После линейки я пошёл к ней в палату, она от меня отвернулась. «Отстаньте вы от меня
все!» Надерзила старшей, послала ко всем чертям Машу Чиркову, в один момент со
всеми перессорилась. Снова пришла в медпункт скандалить с сестрой и там, в
коридорчике упала, ушиблась, на щеке у неё ссадина. Уложили её на топчан, она лежит,
и никого не хочет видеть – вот такой поворот. Лежит и твердит одно: всё равно уеду
домой без вашего освобождения, уеду и не приеду. Она быстро всех разозлила, как это
понять – «всё равно уеду»? Райком нас послал на три сезона, мы обязаны подготовить и
провести три прощальных пионерских костра. Я ухожу, а ей ещё целый месяц – ну и
что? Неужели в колхозе лучше? «Уеду и не приеду». Если заберут Ваню, сказала ей
старшая, дадим тебе один день на проводы, а потом опять в лагерь, как же иначе? Ты
комсомолка, а время военное.
Пришла полуторка, привезла полный кузов продуктов, мы их сгрузили на кухню и
поехали в город – втроём, Зоя, Лиля и я. Старшая всё-таки имеет подход, мирно сказала
Лиле, чтобы она полежала дома, подлечилась и вернулась. «А ты, Ваня, приезжай хоть
на полчаса, мы тебе устроим проводы, это нужно пионерам с воспитательной целью».

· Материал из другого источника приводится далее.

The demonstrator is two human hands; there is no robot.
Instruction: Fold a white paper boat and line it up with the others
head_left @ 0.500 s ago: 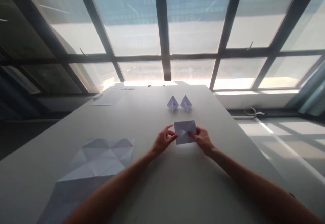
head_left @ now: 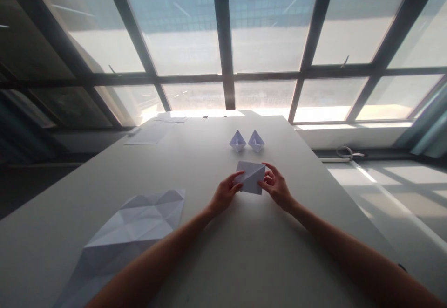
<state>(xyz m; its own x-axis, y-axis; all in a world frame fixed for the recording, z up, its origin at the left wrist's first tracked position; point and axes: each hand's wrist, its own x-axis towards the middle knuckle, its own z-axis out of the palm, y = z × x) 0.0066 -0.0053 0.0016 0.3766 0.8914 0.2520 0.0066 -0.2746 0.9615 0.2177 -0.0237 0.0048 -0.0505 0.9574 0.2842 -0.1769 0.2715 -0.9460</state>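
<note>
A small folded square of white paper [head_left: 250,177] is held up between my two hands, a diagonal crease running across its face. My left hand [head_left: 225,191] pinches its left edge with thumb and fingers. At the right edge, my right hand [head_left: 277,188] grips it, with the thumb near the lower corner and a finger at the upper corner. Just beyond the square stand two folded paper boats, a left one [head_left: 238,141] and a right one [head_left: 256,141], side by side on the white table [head_left: 209,159].
A large creased sheet of paper [head_left: 139,224] lies to the left, partly under my left forearm. Flat white sheets [head_left: 146,135] rest at the table's far left. Windows [head_left: 265,42] rise behind the table, and a coiled cable [head_left: 345,153] sits on the floor at right.
The paper square has turned and tilted, shifting slightly left and away. My left fingers have closed on its left edge. My right fingers have moved to its right corners.
</note>
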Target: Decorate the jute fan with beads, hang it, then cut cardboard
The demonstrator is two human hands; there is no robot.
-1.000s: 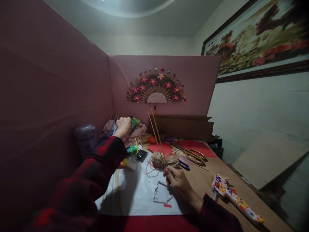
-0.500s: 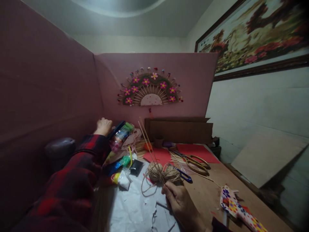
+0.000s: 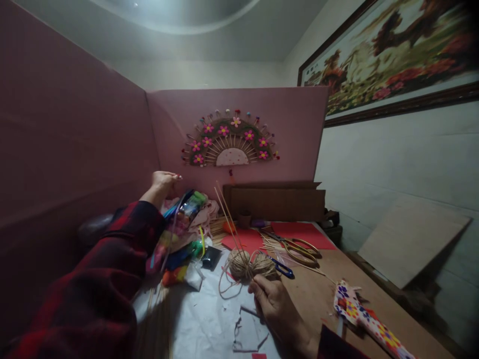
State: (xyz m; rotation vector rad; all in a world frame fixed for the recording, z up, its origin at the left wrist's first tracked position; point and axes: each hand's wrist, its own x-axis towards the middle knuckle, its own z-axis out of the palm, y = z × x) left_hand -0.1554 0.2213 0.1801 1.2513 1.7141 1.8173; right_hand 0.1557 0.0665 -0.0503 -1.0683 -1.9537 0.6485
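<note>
My right hand (image 3: 275,304) is closed around thin wooden sticks (image 3: 231,222) that rise up and to the left, in front of two balls of twine (image 3: 239,264). A loop of twine lies beside the balls on white paper. My left hand (image 3: 162,183) is raised over the left pile, fingers pinched. A small reddish and pale spot shows at its fingertips; what it holds cannot be made out. Below it lie plastic packets of coloured material (image 3: 190,205), a small black packet (image 3: 211,258) and a white packet (image 3: 194,275).
Gold-handled scissors (image 3: 301,249) and blue-handled snips (image 3: 282,269) lie right of the twine. Behind are red sheets (image 3: 303,234) and a cardboard strip (image 3: 277,203). A flower-patterned piece (image 3: 359,309) lies at right. A decorated fan (image 3: 232,137) hangs on the pink panel (image 3: 292,119).
My left hand has lifted and turned to the right, with its fingertips now showing. An orange packet is now uncovered at the lower left. My right hand still grips the sticks.
</note>
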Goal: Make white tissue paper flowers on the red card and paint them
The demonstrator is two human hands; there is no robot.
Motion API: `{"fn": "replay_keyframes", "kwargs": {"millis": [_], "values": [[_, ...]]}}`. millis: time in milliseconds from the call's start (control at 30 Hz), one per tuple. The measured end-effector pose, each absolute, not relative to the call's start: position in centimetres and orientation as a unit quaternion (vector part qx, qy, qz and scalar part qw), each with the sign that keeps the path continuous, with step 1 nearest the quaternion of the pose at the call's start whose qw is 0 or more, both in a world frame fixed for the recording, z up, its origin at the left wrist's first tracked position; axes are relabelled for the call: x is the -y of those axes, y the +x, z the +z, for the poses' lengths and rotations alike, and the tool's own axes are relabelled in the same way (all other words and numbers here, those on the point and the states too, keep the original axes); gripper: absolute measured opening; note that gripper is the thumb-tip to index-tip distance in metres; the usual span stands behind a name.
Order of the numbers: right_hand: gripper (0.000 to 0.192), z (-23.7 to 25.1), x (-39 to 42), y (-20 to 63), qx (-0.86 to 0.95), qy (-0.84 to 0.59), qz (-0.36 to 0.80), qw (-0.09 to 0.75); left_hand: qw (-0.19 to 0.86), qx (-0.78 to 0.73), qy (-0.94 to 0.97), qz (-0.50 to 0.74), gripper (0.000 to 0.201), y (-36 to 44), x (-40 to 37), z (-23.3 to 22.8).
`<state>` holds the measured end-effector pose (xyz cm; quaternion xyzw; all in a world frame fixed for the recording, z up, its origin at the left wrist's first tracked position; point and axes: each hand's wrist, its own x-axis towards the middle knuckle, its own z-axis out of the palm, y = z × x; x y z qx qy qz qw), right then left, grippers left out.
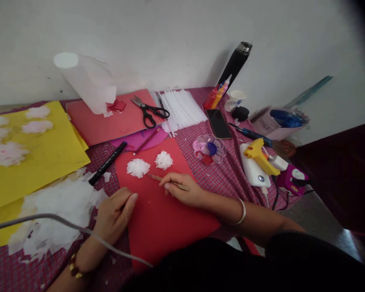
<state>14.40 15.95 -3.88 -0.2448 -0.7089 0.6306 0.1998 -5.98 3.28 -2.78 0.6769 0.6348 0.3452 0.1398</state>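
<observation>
My right hand (182, 190) holds a slim wooden paintbrush (185, 187) in a pinch, over a red sheet of paper (158, 211). Its fine tip points at a fluffy white paper flower (138, 168) and ends close to its edge. A second, smaller white flower (164, 160) lies just to the right on the same sheet. My left hand (117, 209) rests at the sheet's left edge, fingers curled in and thumb lying alongside; nothing shows in it. A clear flower-shaped palette (220, 151) with pink, red and blue paint sits beyond my right hand.
Torn white tissue (61, 202) and yellow sheets (48, 162) with pale flowers lie left. A black marker (108, 163), scissors (149, 110), phone (218, 123), paint bottles (215, 97), paper cup (235, 100) and yellow glue gun (258, 156) surround the sheet. A grey cable (79, 228) crosses the left forearm.
</observation>
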Motion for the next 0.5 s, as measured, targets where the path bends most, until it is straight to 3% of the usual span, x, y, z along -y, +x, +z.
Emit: {"fn": "replay_keyframes", "kwargs": {"millis": [500], "values": [[0.014,-3.72,-16.01,14.15,0.715,-0.268,0.62,0.18,0.153,-0.637,0.667,0.356,0.03,-6.01,-3.69,-2.49]]}}
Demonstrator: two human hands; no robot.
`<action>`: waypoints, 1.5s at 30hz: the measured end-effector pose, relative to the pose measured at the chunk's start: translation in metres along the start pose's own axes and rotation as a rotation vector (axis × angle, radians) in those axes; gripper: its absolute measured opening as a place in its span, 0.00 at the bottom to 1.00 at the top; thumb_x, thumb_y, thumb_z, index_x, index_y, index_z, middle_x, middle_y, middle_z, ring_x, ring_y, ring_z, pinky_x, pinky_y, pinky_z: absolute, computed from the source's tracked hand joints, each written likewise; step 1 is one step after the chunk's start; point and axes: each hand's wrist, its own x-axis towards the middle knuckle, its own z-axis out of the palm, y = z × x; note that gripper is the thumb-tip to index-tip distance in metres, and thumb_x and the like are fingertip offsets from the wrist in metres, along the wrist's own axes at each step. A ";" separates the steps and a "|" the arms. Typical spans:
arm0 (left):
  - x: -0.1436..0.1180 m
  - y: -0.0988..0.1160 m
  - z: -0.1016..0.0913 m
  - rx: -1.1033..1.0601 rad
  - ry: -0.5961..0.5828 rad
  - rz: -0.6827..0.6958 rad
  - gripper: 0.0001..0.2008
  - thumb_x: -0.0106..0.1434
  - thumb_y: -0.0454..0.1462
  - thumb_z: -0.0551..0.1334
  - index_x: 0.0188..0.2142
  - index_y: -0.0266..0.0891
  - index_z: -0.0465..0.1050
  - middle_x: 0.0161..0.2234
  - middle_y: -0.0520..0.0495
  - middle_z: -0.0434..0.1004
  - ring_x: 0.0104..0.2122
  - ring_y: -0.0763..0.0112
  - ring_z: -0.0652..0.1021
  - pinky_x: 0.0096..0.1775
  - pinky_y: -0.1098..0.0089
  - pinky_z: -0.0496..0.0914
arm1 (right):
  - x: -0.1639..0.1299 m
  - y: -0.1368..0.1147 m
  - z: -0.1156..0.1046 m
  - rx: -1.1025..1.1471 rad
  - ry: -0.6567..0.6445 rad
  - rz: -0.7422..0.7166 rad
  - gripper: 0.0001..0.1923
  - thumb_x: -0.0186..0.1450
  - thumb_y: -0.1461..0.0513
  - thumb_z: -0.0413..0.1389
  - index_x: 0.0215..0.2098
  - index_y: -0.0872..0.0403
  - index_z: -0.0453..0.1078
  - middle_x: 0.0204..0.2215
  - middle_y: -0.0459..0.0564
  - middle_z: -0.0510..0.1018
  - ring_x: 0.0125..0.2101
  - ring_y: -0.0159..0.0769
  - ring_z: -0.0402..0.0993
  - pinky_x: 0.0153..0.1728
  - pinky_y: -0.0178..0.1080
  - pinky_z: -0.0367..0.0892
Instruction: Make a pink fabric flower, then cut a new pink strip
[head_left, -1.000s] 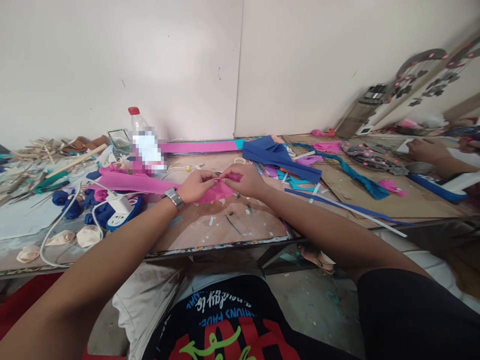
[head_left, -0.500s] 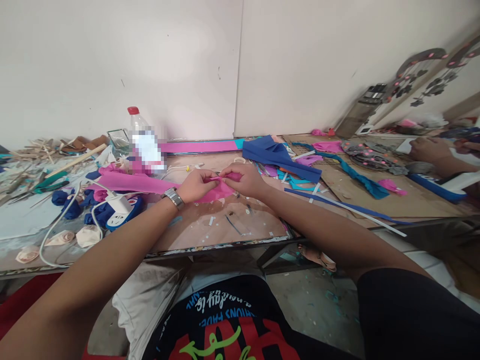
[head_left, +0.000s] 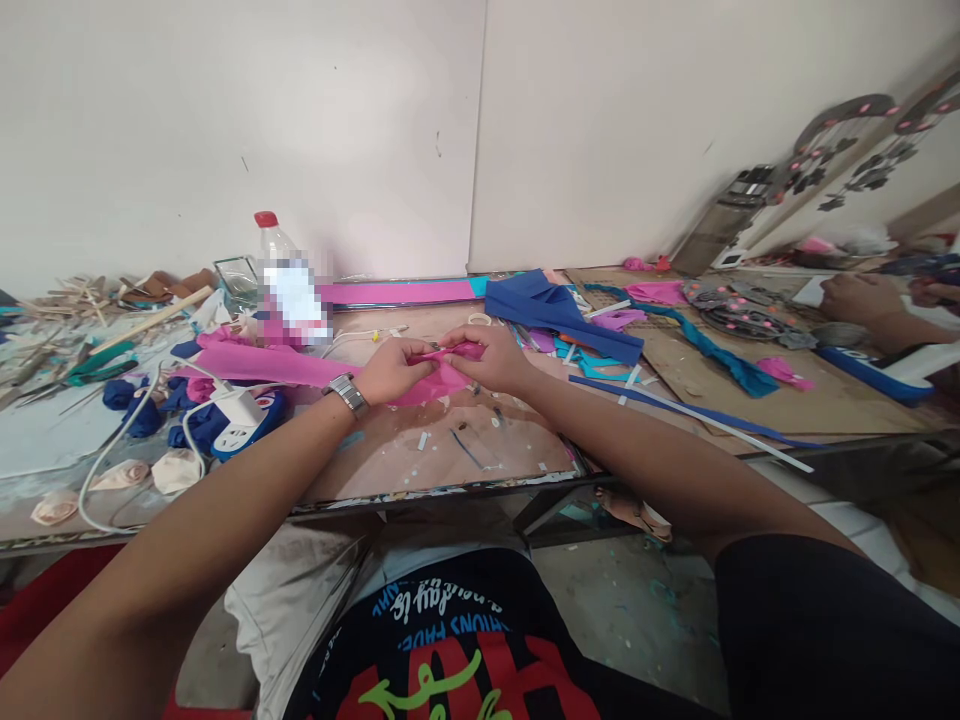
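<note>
Left hand [head_left: 397,368] and right hand [head_left: 487,358] meet fingertip to fingertip, both pinched on the pink strip [head_left: 285,367]. That strip trails away from the left hand across the worktop [head_left: 450,450] toward the plastic bottle [head_left: 289,285]. White power strip [head_left: 236,415] sits beside the left wrist; blue fabric [head_left: 559,310] lies beyond the right hand.

Left hand [head_left: 395,368], right hand [head_left: 489,358]; seemingly pinched, fingertips together
</note>
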 end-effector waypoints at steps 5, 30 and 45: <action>-0.001 -0.001 0.001 0.001 -0.016 0.040 0.17 0.65 0.47 0.61 0.29 0.36 0.76 0.24 0.53 0.69 0.26 0.74 0.65 0.31 0.70 0.59 | -0.001 -0.001 0.001 -0.010 -0.006 0.005 0.07 0.61 0.61 0.61 0.37 0.53 0.81 0.36 0.50 0.85 0.37 0.40 0.80 0.43 0.41 0.72; -0.001 0.006 -0.004 -0.031 -0.021 0.040 0.12 0.61 0.39 0.54 0.29 0.36 0.74 0.26 0.52 0.70 0.30 0.70 0.68 0.35 0.68 0.62 | 0.000 0.007 0.003 0.017 0.034 -0.154 0.07 0.61 0.65 0.61 0.33 0.51 0.82 0.33 0.49 0.84 0.35 0.37 0.80 0.40 0.40 0.72; 0.001 0.002 -0.001 0.027 0.040 0.032 0.19 0.66 0.48 0.58 0.33 0.36 0.78 0.27 0.50 0.74 0.29 0.71 0.69 0.34 0.69 0.62 | 0.000 0.001 -0.002 -0.093 -0.004 -0.161 0.06 0.64 0.62 0.61 0.37 0.52 0.81 0.35 0.51 0.84 0.37 0.39 0.79 0.41 0.40 0.70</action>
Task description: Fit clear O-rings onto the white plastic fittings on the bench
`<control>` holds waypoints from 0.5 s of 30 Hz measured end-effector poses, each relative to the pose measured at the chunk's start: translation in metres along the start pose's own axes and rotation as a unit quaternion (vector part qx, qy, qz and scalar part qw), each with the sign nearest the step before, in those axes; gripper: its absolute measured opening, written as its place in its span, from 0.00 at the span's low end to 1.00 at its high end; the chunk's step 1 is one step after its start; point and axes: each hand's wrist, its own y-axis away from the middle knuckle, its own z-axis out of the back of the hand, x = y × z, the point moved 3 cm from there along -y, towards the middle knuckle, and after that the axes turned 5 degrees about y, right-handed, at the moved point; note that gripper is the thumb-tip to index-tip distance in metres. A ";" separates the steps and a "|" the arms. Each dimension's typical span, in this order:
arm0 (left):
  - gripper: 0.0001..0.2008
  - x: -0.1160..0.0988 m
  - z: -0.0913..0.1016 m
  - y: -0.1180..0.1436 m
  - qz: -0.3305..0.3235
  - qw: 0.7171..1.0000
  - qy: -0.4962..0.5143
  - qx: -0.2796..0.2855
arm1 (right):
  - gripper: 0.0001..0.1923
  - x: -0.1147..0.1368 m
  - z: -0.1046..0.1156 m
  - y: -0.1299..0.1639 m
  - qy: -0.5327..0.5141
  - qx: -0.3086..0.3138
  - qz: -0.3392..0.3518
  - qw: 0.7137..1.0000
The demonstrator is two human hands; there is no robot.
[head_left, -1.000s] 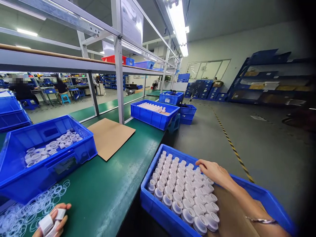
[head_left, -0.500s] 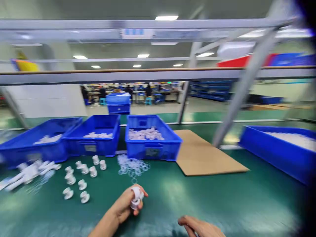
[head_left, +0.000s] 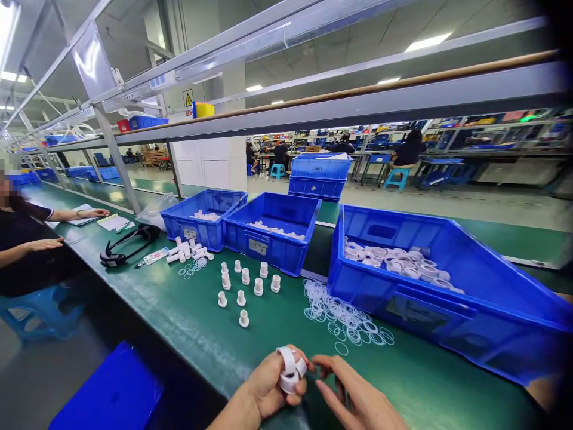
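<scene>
Your left hand is closed around several white rings, held above the bench at its near edge. Just beside it, your right hand is empty, thumb and forefinger moderately apart; whether its fingertips touch the rings cannot be told.

From the left: a co-worker sits on a light-blue stool at the bench's near edge, forearms over the top. A blue tray lies below that edge, nearer you. On the bench, left to right, are papers, a black strap-like device and a badge. Next come a heap of white tubular pieces and, on its near side, a few clear rings. Behind these, toward the bench's far edge, two blue bins stand touching: the left bin and the middle bin, each containing white parts. Ten white flanged fittings stand upright and apart, between the middle bin and the near edge. Farther right, a spread of thin translucent loops lies against the near left corner of the right bin, which contains loose white collars.
</scene>
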 end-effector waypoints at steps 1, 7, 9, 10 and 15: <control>0.17 0.001 0.000 -0.001 0.004 1.000 -0.006 -0.003 | 0.15 0.004 0.000 -0.007 -0.005 -0.009 0.017 1.000; 0.16 0.008 0.002 -0.006 0.006 1.000 -0.026 -0.016 | 0.19 0.015 -0.007 -0.028 -0.052 0.054 0.099 0.992; 0.16 0.010 0.004 -0.008 0.009 0.999 -0.031 -0.008 | 0.17 0.020 -0.006 -0.029 -0.088 0.104 0.083 0.987; 0.16 0.011 0.006 -0.009 0.019 0.999 -0.029 -0.008 | 0.16 0.023 -0.005 -0.030 -0.107 0.122 0.067 0.984; 0.26 0.012 0.010 -0.013 0.087 0.996 0.029 0.022 | 0.15 0.020 0.010 -0.048 -0.178 0.079 0.032 0.980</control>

Щека у Лили опухла, бурая от йода, но Лиля всю дорогу смеялась. Сейчас она
маму напугает до смерти своей болезнью под названием «рожа». Приехали в город, и
втроём успели в летний «Ала-Тоо» на американскую кинокартину «Серенада солнечной
долины». Утром я прибыл в военкомат к десяти ноль-ноль – обычная медкомиссия для
допризывников моего года рождения. Ни кресла, ни выдувалки, беглая комиссия,
быстрая. Однако вопрос, зачем она мне, если я всё прошёл и числюсь уже два месяца за
2-й частью? Что меня ещё смутило? Председательница комиссии, тоже хирург, крупная,
властная женщина, спросила для анкеты, где я работаю. «В пионерлагере
Шестидесятого завода». – «Так завод тебе даст бронь». У меня сразу в мозгу схема: как
только Пролетарский райком послал меня в лагерь, так завод меня забронировал.